The Athletics underwent an overhaul during the offseason. Billy Beane, always on the lookout for deals both to extract poor value from his team while inserting value from other teams, had us confused for a long time. Now that the offseason is complete, his view of the team is more clear. Beane enacted a clear pivot from last season's strategy to this season's.
In one big way, the Athletics were an outlier on offense. Fly balls. Below is a screengrab from a Tableau visual of FB% on the x-axis and HR/FB rate on the y-axis.
I have taken the liberty of highlighting the Athletics on the visual. The other outliers are the Royals (bottom left), Rockies (top left), and Orioles (top right). The other teams make sense. The Rockies and Orioles hit a lot of home runs for different reasons, while the Royals have neither power nor fly ball capabilities. The Athletics, though, hit a ton of fly balls (they led the league in FB% by quite a bit) and had a lot less to show for it (near the bottom in HR/FB). Because of the combination of lots of fly balls and weak power, the Athletics had a stunningly-low team BABIP of .279.
That's not the complete extent of the Athletics' fly ball futility. As you would expect from the above chart, the Orioles and Rockies led MLB in BA/SLG on fly balls. The Athletics did not compare well.
The Athletics have a pitcher friendly park, so they get some credit for that. However, it's really not enough. The Cardinals, who had virtually the same BA/SLG as the Athletics, had a 90 wRC+ on fly balls. The Athletics had a 93 wRC+. For better or for worse, Billy Beane has shifted the Athletics' batted ball strategy on offense.
As has been noted elsewhere, many of last year's starters are no longer on this year's team. Here's an approximate comparison of who's in and who's out ("regular" players):
That's a lot of regulars changing out. The regulars coming in also have a different fly ball tendency than the regulars going out. This isn't a perfect comparison (not weighted by # of BIP*, 2014 numbers only), but I have compared the average FB% of the outgoing group to the incoming group. The incoming group hits fewer fly balls than the outgoing group. I included below Cespedes' stats after the trade to Boston.
*Weighting by PA increases the difference in FB% between the two groups from 5.7 percent to 9.0 percent.
The scale of the y-axis perhaps over-exaggerates the comparison, but the point stands. Brandon Moss, Yoenis Cespedes, and Jed Lowrie favored fly balls quite a bit, while newcomers Billy Butler and Ben Zobrist favor other types of contact.
The Athletics overall prioritize walks above other teams: They led MLB in free pass rate last season. While making the tradeoff for fewer fly balls, the Athletics will lose some walks. Phegley has 5 walks in his career 241 PA, Brett Lawrie isn't much for walking, and Billy Butler had a down year last year in terms of walks. Even if Butler rebounded to his career walk rate, it still wouldn't make up the gap. Despite Davis and Zobrist taking plenty of walks, the players the Athletics have seen depart took a ton of walks.

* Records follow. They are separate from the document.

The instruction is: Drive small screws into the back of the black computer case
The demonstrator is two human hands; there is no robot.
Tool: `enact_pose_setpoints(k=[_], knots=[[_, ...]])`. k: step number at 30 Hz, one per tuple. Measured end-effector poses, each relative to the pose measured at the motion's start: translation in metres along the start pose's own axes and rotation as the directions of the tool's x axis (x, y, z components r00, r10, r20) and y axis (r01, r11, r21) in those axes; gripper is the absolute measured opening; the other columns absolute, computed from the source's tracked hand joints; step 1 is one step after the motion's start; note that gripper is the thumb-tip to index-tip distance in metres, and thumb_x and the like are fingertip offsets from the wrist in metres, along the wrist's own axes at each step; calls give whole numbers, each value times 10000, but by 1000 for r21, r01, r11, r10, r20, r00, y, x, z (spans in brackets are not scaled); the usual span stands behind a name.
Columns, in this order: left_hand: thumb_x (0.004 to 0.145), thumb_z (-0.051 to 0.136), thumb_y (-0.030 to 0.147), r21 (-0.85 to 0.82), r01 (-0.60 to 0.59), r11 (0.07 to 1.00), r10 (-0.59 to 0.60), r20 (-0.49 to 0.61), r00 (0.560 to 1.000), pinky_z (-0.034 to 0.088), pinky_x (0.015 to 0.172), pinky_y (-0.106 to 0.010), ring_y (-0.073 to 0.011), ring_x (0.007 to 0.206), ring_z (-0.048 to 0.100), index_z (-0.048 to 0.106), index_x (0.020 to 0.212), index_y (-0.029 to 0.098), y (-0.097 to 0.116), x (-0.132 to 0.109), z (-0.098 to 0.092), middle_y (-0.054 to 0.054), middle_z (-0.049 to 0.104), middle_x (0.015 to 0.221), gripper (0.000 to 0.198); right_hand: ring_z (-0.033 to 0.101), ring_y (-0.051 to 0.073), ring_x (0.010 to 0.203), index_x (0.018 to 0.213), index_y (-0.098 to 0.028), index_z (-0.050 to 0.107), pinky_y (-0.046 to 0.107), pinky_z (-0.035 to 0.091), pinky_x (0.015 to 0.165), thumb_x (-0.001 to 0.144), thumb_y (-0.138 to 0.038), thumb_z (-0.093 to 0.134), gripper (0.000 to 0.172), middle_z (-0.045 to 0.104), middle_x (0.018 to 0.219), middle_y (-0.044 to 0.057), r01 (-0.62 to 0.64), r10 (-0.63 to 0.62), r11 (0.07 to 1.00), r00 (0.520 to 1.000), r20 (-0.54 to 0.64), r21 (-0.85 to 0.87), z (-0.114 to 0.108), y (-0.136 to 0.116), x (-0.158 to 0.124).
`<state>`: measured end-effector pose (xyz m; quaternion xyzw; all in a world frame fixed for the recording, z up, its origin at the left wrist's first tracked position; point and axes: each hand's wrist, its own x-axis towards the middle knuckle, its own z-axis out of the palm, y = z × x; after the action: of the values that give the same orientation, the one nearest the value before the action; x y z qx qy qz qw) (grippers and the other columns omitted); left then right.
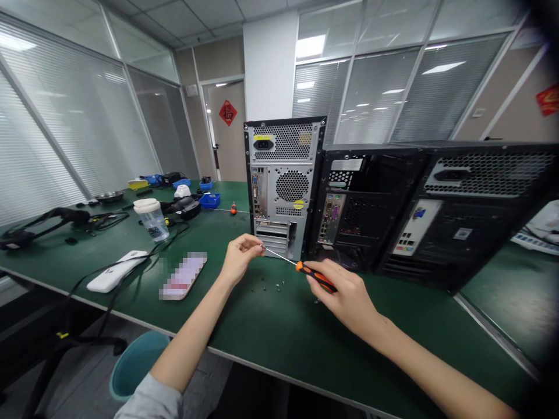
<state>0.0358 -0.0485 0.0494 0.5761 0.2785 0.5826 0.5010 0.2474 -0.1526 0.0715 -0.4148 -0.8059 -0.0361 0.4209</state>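
Observation:
My right hand is wrapped round the orange and black handle of a screwdriver, whose thin shaft slants up to the left. At the shaft's tip, the thumb and fingers of my left hand are pinched together; a tiny thing, perhaps a screw, shows there but is too small to make out. Just behind both hands stands a computer tower with its grey back panel toward me. Several small screws lie scattered on the green table below my hands.
Two more black computer towers stand to the right. On the left are a phone, a white power bank-like block, a lidded water cup and black cables. Blue trays and a short orange screwdriver lie farther back. A teal bin stands below.

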Motion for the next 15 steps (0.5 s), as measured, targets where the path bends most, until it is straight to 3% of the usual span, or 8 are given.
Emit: enact_pose_setpoints(k=[15], knots=[[609,671,246,143,-50,988,53,-19,998,466,617,-191,-68,587,579,607,719,127,0,-1,-1,9,609,652,175,573,135,716,1022,-175,539,251,456,641,836,-221,424,223,585,828,55,-48,50,998,996,69,-29,-1,0,-1]])
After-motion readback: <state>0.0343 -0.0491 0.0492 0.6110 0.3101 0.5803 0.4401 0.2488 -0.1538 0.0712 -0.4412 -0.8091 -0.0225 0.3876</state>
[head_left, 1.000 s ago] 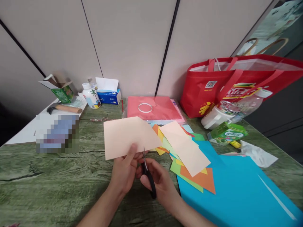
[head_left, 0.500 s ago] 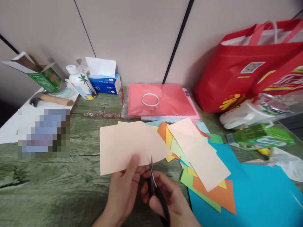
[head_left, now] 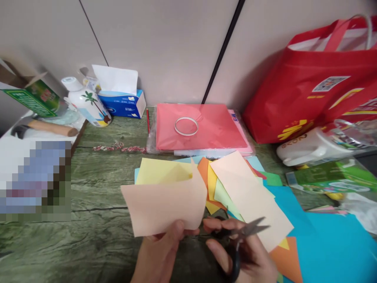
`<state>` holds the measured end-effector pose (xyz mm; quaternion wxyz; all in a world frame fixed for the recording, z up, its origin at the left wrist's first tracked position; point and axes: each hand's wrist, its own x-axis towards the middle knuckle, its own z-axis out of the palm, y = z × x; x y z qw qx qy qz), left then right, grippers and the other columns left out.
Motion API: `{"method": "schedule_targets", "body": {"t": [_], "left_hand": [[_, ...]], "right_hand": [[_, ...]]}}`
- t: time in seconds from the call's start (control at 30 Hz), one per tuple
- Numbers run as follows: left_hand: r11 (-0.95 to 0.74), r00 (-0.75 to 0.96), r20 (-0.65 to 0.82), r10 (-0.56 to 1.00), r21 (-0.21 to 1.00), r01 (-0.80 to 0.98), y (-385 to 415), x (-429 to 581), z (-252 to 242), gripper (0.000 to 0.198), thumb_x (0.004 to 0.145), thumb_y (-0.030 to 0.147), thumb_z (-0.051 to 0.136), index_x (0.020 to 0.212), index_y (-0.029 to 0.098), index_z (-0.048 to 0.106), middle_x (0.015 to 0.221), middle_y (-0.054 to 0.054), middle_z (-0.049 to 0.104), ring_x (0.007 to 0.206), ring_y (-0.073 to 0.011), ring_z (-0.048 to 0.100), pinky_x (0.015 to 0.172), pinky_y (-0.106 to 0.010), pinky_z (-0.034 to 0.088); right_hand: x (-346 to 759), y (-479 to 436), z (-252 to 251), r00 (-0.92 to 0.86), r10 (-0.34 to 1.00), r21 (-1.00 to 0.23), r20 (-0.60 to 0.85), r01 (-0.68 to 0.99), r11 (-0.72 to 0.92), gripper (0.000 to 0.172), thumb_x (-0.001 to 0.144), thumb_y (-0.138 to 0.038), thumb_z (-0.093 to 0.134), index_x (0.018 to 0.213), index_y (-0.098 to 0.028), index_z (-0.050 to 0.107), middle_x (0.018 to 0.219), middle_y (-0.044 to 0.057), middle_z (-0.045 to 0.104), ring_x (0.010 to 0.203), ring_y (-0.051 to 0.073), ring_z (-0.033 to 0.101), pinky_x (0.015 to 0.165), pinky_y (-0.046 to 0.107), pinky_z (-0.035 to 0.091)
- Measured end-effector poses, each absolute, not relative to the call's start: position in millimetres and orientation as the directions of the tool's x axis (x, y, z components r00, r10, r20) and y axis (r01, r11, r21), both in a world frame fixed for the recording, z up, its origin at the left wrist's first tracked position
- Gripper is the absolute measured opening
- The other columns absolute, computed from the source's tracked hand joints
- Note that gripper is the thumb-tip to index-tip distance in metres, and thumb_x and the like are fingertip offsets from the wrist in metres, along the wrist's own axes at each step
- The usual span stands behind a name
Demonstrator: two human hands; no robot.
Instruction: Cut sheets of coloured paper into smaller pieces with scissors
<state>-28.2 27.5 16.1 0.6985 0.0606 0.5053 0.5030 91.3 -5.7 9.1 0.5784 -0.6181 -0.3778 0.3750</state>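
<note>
My left hand point(head_left: 161, 251) pinches the lower edge of a pale peach sheet of paper point(head_left: 161, 204), thumb on top and fingers underneath. The sheet is bent, its right end curling upward. To its right, my right hand point(head_left: 250, 255) holds a pair of black-handled scissors point(head_left: 240, 237), with the blades slightly apart and pointing right, away from the sheet. The right fingertips are close to the sheet's lower right corner. Beyond the sheet lies a yellow paper point(head_left: 161, 171). Another peach strip point(head_left: 250, 196) rests on a pile of coloured scraps beside the right hand.
A white ring point(head_left: 186, 126) lies on a packet of red paper point(head_left: 206, 137) at the back. Behind stand a tissue box point(head_left: 123, 104), a white bottle point(head_left: 88, 104) and a red bag point(head_left: 288, 94). A hammer point(head_left: 50, 127) is left; a white mug point(head_left: 309, 147) and blue sheets point(head_left: 338, 243) are right.
The scissors have left the sheet's lower edge, moved right and turned from pointing away from me to pointing right. The peach sheet has tilted and curled, uncovering the yellow paper. The view has shifted slightly.
</note>
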Motion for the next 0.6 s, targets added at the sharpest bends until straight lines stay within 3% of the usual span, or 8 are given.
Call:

Despite the cost, the Athletics made a change. They might be hoping that they can coax different contact from their new players. Given their stadium situation, it might not be a bad idea to focus on ground balls and line drives on offense. After all, the Athletics pitchers led MLB in FB% as recently as 2013. However, they were near the middle of the pack in 2014. Tommy Milone and Bartolo Colon were a big part of that, and those guys are no longer on the team. It's all part of the rapid adaptation strategy that the Athletics employ.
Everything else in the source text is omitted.